August 27, 2007 @ 09:17 AM by nap · 0 comments
So a few months back I started using nginx on my staging server, front-ending for Mongrel, and just recently I've stated migrating some production stuff over to it. It's pretty great as a lightweight Apache replacement. Incredibly simple syntax, very quick and close to the bone. Most of my production stuff still runs on Apache, but that may soon be changing. I also finally made the leap to Capistrano 2.0. Loving the new namespaced task hierarchy.

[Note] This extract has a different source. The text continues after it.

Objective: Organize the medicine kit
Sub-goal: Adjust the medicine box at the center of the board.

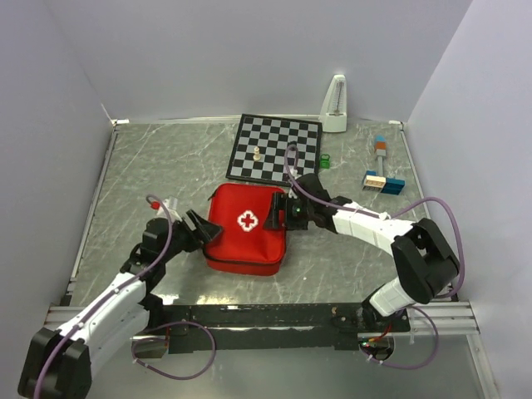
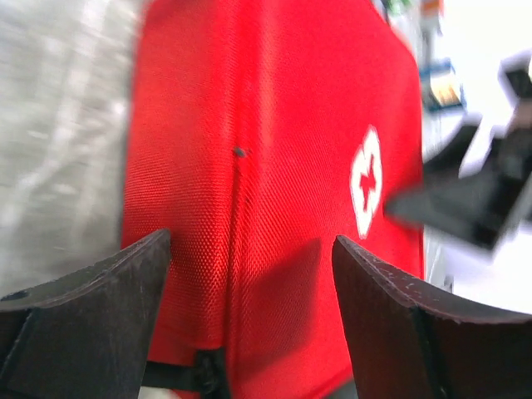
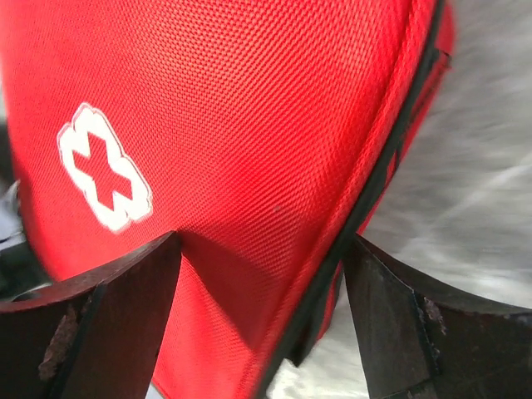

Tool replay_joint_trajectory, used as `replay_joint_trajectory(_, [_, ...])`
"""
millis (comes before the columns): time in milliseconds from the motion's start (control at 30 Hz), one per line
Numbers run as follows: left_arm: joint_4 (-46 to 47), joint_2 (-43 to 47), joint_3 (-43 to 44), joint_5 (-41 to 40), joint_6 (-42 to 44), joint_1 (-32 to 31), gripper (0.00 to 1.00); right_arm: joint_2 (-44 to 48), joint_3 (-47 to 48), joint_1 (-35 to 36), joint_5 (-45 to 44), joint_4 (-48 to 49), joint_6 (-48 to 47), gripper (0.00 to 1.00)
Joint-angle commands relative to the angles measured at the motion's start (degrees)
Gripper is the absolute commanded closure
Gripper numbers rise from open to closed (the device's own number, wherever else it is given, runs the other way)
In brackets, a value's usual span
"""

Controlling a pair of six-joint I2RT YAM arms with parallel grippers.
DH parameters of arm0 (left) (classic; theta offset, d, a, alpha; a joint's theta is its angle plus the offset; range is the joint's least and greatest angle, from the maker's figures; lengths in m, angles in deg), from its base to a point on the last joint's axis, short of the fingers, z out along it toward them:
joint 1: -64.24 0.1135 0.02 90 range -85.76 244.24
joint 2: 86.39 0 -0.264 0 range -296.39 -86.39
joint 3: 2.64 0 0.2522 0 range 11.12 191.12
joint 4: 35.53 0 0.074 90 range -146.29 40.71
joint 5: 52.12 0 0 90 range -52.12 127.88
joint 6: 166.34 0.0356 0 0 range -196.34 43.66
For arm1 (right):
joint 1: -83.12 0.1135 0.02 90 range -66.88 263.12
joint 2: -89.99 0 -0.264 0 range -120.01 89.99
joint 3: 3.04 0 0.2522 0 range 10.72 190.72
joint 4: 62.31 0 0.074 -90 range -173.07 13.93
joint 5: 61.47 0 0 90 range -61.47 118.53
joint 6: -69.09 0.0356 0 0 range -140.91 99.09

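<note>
1. The medicine kit [image 1: 245,237] was found lying flat and closed on the grey table [image 1: 158,166], about mid-table, with its white cross [image 1: 248,220] facing up.
2. The kit was set just in front of the chessboard [image 1: 274,148], near the board's front edge. A pale chess piece [image 1: 258,154] was noted standing on the board.
3. The left gripper [image 1: 204,230] was placed at the kit's left end with its jaws spread wide. In the wrist view its fingers [image 2: 100,291] were seen well apart, red fabric showing between them. Nothing was held.
4. The right gripper [image 1: 278,214] was placed at the kit's right end, jaws likewise spread wide. One of its fingers [image 3: 108,307] was seen over the red top, the other past the black zip edge. No grip was seen; contact with the fabric could not be told.
5. A white metronome [image 1: 335,105] was noted at the back wall, and coloured blocks [image 1: 382,181] at the right.
</note>
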Motion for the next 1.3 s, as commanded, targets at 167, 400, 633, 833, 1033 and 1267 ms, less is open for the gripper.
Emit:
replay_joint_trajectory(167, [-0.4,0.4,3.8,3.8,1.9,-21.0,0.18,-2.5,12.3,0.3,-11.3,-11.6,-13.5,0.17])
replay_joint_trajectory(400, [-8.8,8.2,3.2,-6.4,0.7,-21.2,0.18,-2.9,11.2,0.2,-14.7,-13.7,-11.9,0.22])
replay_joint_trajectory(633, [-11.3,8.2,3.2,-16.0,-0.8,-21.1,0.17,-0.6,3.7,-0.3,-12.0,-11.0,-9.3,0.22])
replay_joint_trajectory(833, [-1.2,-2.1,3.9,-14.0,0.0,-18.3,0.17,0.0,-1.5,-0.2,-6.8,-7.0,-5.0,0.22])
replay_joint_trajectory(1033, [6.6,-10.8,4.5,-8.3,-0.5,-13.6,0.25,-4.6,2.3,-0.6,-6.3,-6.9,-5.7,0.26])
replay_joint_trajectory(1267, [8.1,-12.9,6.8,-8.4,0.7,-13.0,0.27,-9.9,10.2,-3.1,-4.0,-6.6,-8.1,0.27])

Anyway, here's a simple alternative maintenance page recipe for Capistrano's deploy:web:disable target and the corresponding Nginx config to make use of it. In case you're unfamiliar with it, the disable web task basically redirects all requests to a maintenance page until deploy:web:enable is run, which returns things to normal. This recipe assumes you've created your own (static) maintenance.html page in public/maintenance.html and that it makes use of existing stylesheets and images -- meaning that you don't want to rewrite those requests.
in config/deploy.rb:
namespace :deploy do
desc "Disable requests to the app, show maintenance page"
web.task :disable, :roles => :web do
run "cp #{current_path}/public/maintenance.html #{shared_path}/system/maintenance.html"
end
desc "Re-enable the web server by deleting any maintenance file"
web.task :enable, :roles => :web do
run "rm #{shared_path}/system/maintenance.html"
end
end
in nginx.conf (within your server block definition):
# allow requests for images, js, css, and icons to go through
# even if cap has been used to disable the site
if ($request_filename ~* /(images|javascripts|stylehseets)/) { break; }
if ($request_filename ~* .ico$) { break; }
# for cap's deploy:web:disable task
if (-f $document_root/system/maintenance.html) {
rewrite ^(.*)$ /system/maintenance.html last;
break;
}
January 15, 2007 @ 09:22 AM by nap · 0 comments
FreeBSD 6.2 was released this morning. Lots of bugfixes and new features, including official support for binary updates with freebsd-update. Cvsup away!